╭──

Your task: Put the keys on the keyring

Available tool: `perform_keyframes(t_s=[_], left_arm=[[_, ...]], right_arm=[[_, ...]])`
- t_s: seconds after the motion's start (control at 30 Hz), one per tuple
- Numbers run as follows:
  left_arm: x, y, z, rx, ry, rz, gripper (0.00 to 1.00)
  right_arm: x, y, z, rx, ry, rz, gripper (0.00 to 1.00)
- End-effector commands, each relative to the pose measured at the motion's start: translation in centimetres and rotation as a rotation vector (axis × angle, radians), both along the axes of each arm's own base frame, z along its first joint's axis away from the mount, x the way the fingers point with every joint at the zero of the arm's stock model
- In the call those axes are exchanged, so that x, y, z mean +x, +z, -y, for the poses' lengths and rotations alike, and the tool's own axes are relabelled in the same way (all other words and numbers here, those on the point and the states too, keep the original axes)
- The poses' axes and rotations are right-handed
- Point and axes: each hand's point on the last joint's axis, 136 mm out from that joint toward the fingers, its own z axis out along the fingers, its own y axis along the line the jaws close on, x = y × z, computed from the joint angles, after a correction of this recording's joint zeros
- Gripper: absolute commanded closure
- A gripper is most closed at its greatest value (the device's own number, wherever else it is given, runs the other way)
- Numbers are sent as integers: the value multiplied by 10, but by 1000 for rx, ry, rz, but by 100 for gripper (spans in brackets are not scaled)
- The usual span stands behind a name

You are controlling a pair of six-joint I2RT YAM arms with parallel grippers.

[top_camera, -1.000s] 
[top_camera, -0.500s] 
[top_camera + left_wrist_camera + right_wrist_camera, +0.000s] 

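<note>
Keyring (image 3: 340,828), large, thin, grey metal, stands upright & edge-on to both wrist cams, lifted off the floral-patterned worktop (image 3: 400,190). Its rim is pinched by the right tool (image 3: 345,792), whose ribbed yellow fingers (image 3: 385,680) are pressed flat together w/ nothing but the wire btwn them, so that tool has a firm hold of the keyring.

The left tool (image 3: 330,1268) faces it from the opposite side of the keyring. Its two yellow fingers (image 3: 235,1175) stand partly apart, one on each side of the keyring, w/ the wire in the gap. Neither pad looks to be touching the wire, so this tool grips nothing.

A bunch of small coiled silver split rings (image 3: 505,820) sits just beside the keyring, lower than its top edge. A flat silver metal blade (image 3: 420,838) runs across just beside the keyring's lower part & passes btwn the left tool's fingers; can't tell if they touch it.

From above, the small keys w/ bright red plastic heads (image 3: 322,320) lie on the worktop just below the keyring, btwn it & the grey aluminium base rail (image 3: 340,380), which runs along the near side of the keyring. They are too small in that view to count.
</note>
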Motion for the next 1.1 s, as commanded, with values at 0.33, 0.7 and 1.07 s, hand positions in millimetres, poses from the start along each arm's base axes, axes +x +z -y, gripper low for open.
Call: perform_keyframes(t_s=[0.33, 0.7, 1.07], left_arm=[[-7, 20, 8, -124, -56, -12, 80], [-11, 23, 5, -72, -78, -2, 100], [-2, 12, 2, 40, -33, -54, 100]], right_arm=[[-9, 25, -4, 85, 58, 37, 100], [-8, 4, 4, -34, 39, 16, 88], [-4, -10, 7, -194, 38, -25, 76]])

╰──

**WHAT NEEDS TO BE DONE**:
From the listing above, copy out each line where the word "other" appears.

**RESPONSE FOR THIS EXERCISE**:
- In the call those axes are exchanged, so that x, y, z mean +x, +z, -y, for the poses' lengths and rotations alike, and the tool's own axes are relabelled in the same way (all other words and numbers here, those on the point and the states too, keep the original axes)
- A gripper is most closed at its greatest value (the device's own number, wherever else it is given, runs the other way)

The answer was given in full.